Дневник «канатного плясуна» - стр. 41
Вот почему должны вы знать, что ощущение ваше девальвируется в пересказе, в выражении, в простом обретении имени собственного. Знать и не пытаться переступать жизнь, а порождать ощущение – действием.
Ощущение репрессировано вашим разумом. И не доверяете вы теперь ощущениям собственным, проверяете их на “благонадежность”, страшно быть вам в окружении, ибо вечно мните вы себя на войне.
Нужно вам “понимать”, “знать”, “составлять мнение”, а также “иметь суждение” – и все это через разум, и все – через смерть, и потому все это – безумие ваше, которого не понимаете вы, безумными будучи.
Чтобы позволить себе ощущать, нужно вам провести ощущение через чистилище разума своего. Но что в разуме вашем, кроме соглядатаев страха? Оно умрет там, ощущение ваше.
Да, не всякое ощущение выдержит испытание это, лучшее-то и не выдержит, ибо где тонко – там, как известно, и рвется. Что останется от ощущения вашего после экзекуции этой?..
Обидно терять самое дорогое, а что может быть ощущений дороже, которые и открывают нам существо жизни нашей? Но нет, ощущения ваши разумом интерпретируются, обретая форму понятийную, которая для них – гроб.
Когда же выражаете вы ощущения ваши, в катафалк слов уложенные, для другого, он интерпретирует интерпретации ваши. Преломляясь в стакане, луч искажается и редко когда становится радугой, а ведь он – радуга!
Знаете вы, что слово врет, но “на безрыбье и рак – рыба”, – так говорите вы. Вот достойный пример разумного безумия! Любому студенту-биологу поставили бы за подмену такую двойку жирную и были бы правы!
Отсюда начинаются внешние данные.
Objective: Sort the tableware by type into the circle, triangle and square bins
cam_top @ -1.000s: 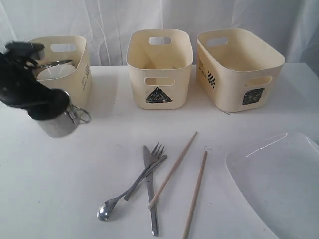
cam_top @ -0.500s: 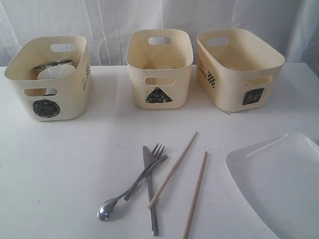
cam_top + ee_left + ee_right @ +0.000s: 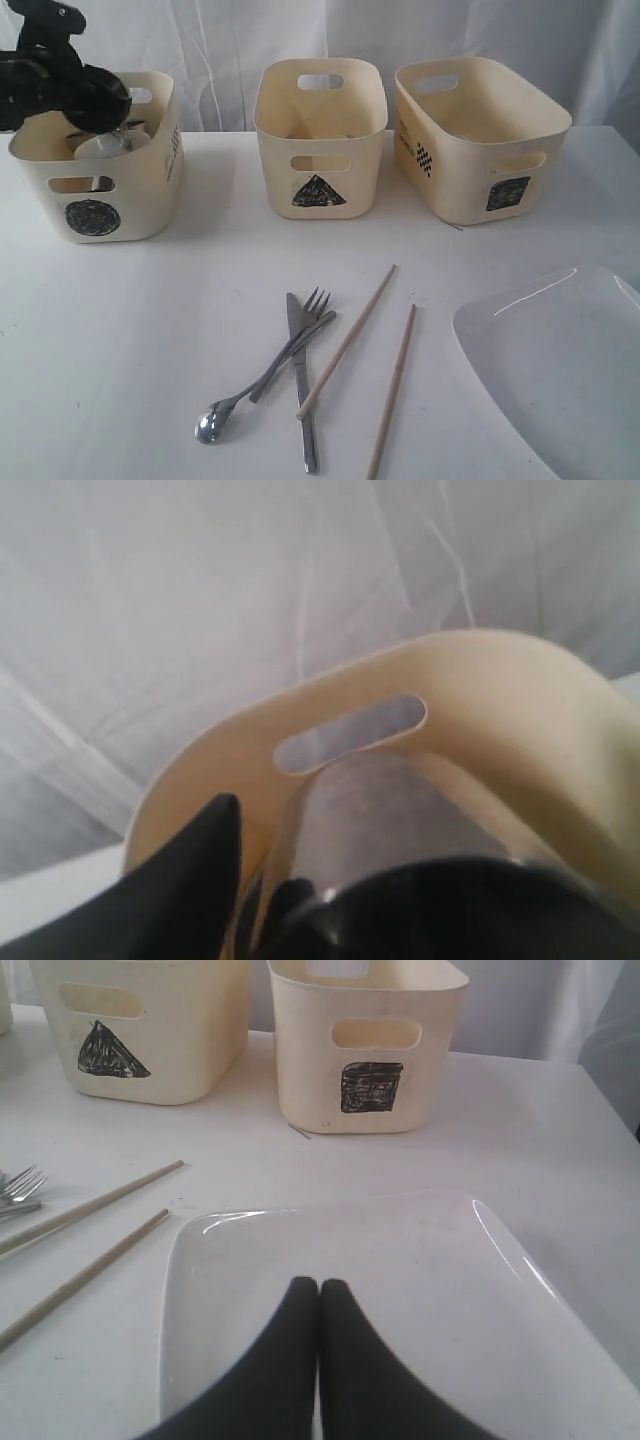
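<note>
My left gripper hangs over the circle bin at the back left. In the left wrist view a steel mug stands inside that bin. The left gripper is open, with one finger standing off the mug's rim. A white bowl also lies in the bin. Fork, knife, spoon and two chopsticks lie at the table's front. My right gripper is shut and empty above the white plate.
The triangle bin and the square bin stand in the back row to the right of the circle bin. The white plate fills the front right corner. A white curtain hangs behind the bins.
A second ago my left gripper held the steel mug in front of the circle bin. Now it is over the bin, the mug is inside and the jaws have opened.
</note>
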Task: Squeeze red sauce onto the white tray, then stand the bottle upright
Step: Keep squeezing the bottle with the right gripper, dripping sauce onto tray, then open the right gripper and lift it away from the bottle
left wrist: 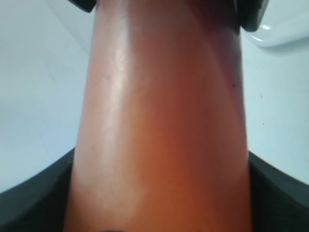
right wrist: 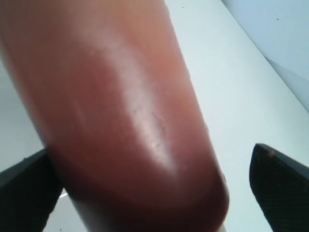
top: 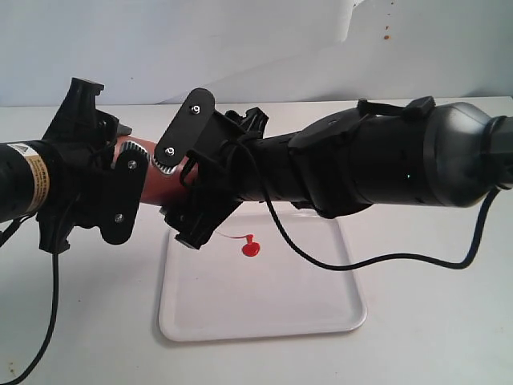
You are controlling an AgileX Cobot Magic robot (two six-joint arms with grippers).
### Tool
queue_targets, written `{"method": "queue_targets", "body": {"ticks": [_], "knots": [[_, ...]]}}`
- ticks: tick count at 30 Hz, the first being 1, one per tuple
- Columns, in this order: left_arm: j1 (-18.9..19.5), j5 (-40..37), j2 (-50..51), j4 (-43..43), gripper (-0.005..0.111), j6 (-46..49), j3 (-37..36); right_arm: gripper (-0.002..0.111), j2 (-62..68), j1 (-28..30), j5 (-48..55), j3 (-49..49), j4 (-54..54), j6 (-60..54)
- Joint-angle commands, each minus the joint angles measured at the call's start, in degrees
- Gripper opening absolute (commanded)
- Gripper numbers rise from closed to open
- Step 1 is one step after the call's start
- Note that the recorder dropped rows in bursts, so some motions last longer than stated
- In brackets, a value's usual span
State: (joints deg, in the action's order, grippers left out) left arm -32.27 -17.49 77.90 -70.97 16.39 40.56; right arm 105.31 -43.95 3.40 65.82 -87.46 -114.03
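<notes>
You had the left gripper (top: 122,167) clamped on the bottle (top: 154,186), with its fingers (left wrist: 24,208) pressed against both sides in the left wrist view. The right gripper (top: 179,181) sat around the same bottle with its jaws apart: one finger (right wrist: 24,193) touched it and the other stood clear. The bottle was held off the desk (top: 425,273), lying nearly level above the far left corner of the white tray (top: 264,309). A blob of red sauce (top: 251,249) lay on the tray, with a thin strand trailing from it.
</notes>
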Motion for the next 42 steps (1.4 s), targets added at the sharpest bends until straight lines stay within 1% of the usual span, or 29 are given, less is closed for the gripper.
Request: {"method": "queue_targets", "body": {"ticks": [1, 4, 15, 16, 18, 19, 32, 38, 42], "knots": [[-0.32, 1.0, -0.39, 0.16, 0.0, -0.95, 0.32, 0.094, -0.84, -0.04, -1.64, 0.28, -4.66, 0.57], [-0.32, 1.0, -0.39, 0.16, 0.0, -0.95, 0.32, 0.094, -0.84, -0.04, -2.93, 0.28, -7.05, 0.57], [-0.32, 1.0, -0.39, 0.16, 0.0, -0.95, 0.32, 0.094, -0.84, -0.04, -2.93, 0.28, -9.39, 0.57], [-0.32, 1.0, -0.39, 0.16, 0.0, -0.95, 0.32, 0.096, -0.84, -0.04, -2.93, 0.28, -9.39, 0.57], [-0.32, 1.0, -0.39, 0.16, 0.0, -0.95, 0.32, 0.104, -0.84, -0.04, -2.93, 0.28, -8.35, -0.32], [-0.32, 1.0, -0.39, 0.16, 0.0, -0.95, 0.32, 0.105, -0.84, -0.04, -2.93, 0.28, -7.32, -0.42], [-0.32, 1.0, -0.39, 0.16, 0.0, -0.95, 0.32, 0.105, -3.14, -0.12, -2.31, 0.0, -8.62, 2.21], [-0.32, 0.86, -0.39, 0.16, 0.0, -0.95, 0.32, 0.105, -6.26, -0.12, 3.22, -4.52, -7.69, 2.27], [-0.32, 0.86, -0.39, 0.16, 0.0, -0.95, 0.32, 0.105, -7.19, -0.12, 3.66, -6.43, -7.2, 2.27]]}}
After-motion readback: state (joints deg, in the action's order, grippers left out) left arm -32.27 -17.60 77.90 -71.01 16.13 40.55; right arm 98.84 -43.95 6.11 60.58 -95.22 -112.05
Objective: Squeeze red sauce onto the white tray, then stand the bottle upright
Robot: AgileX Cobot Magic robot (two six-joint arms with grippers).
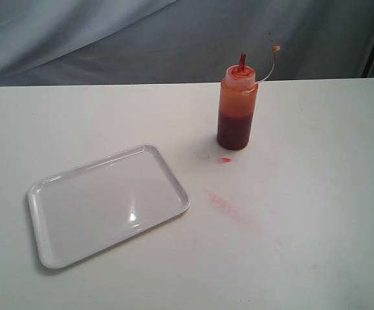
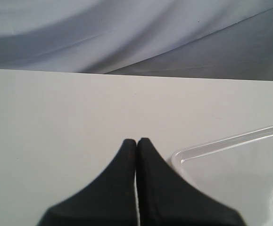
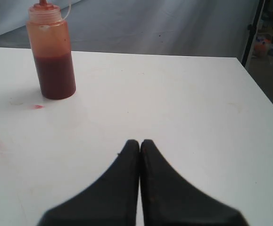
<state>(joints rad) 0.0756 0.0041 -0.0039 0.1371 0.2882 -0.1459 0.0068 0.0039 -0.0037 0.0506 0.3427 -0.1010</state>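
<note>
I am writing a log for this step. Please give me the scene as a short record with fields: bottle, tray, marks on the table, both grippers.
bottle: upright on the table, apart from the tray; cap off the nozzle, on its tether
white tray: flat on the table, no sauce visible on it
marks: small red spot by the bottle's base; faint pinkish smear beside the tray
left gripper: jaws shut, empty, near a tray corner
right gripper: jaws shut, empty, apart from the bottle
</note>
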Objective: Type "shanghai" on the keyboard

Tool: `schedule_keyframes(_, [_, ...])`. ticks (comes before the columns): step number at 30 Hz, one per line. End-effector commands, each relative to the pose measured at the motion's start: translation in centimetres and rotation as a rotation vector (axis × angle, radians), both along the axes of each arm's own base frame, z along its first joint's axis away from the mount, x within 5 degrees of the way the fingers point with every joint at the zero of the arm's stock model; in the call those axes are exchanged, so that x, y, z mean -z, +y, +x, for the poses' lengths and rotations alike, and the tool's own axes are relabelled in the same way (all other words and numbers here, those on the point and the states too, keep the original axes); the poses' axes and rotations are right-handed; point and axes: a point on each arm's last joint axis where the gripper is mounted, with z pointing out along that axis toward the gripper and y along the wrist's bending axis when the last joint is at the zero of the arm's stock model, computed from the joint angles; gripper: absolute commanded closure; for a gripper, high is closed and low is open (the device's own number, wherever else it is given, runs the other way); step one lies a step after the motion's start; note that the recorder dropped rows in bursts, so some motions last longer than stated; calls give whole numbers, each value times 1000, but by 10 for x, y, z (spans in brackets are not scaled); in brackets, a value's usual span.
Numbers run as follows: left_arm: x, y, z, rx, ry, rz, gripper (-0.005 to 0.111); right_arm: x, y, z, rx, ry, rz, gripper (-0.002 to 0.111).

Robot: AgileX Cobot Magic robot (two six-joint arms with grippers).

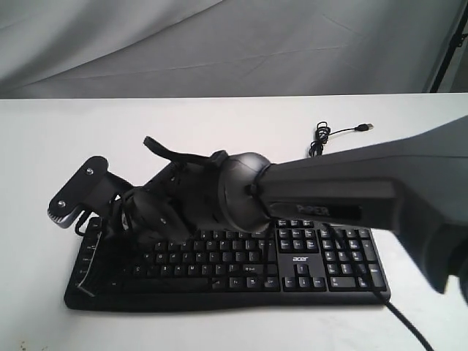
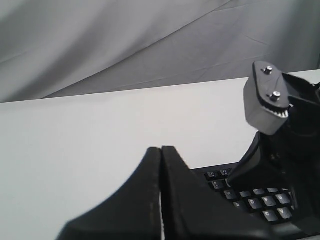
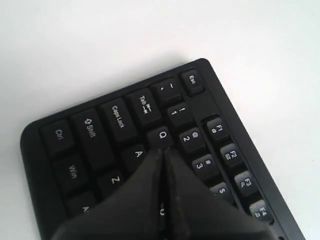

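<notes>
The black keyboard [image 1: 322, 265] lies on the white table, with its acer logo [image 1: 301, 259] beside the number pad. My right arm [image 1: 329, 191] reaches across it from the right to its left end. In the right wrist view my right gripper [image 3: 162, 151] is shut and empty. Its tips point down at the near edge of the Q key [image 3: 161, 135], between the A key [image 3: 137, 155] and the 2 key [image 3: 186, 136]; I cannot tell if they touch. My left gripper [image 2: 161, 150] is shut and empty, held above the table off the keyboard's [image 2: 260, 202] left end.
The keyboard's thin black USB cable [image 1: 319, 139] lies coiled on the table behind it, plug [image 1: 363, 127] loose. A grey cloth backdrop [image 1: 219, 44] hangs behind the white table [image 1: 58, 131]. The right arm's grey bracket [image 2: 267, 100] stands close to my left gripper.
</notes>
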Motion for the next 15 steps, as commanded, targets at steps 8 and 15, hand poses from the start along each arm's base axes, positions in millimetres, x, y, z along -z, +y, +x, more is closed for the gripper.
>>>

Но и молчание пусто, и мысль – лишь оболочка одна, и ощущение несказуемо… Текст, текст-притча – вот, что будоражит существо эгоиста, того, кто способен не навязывать, а сообщать.
В речи, в процессе высказывания непосредственного не угадаешь систему, структура его хаотична, дискретна, не имеет она целостности и отсылает слушающего к контекстам говорящего, а их не знает никто, и потому в бездне этой не утонет лишь отчаянная бессмыслица.
“Слушатель” притчи улавливает связи внутренние, что организуют текст, лишь потом дешифрует он коды и лишь после постигает само сообщение. Однако же не сообщение это Другого, но сообщение его: “Я – Другой”.
Текст являет систему собой, и если коды его не ясны, то связи его всегда безусловны, они-то и позволяют увидеть мне теряющеиеся в хаосе говорения. Другой мир открывается взору моему, мир потерянный, мир непонятный – текст сообщает мне Другого инаковость, я заворожен, ибо Другой – алтарь моего счастья.
Так я вижу загадку и тайну Другого, так открывается мне мистерия Его уникальности – непонятностью для меня. И если прежде все мне было понятно, то лишь потому, что был я один, ибо могу я понять только свое и, понимая, творю свое одиночество.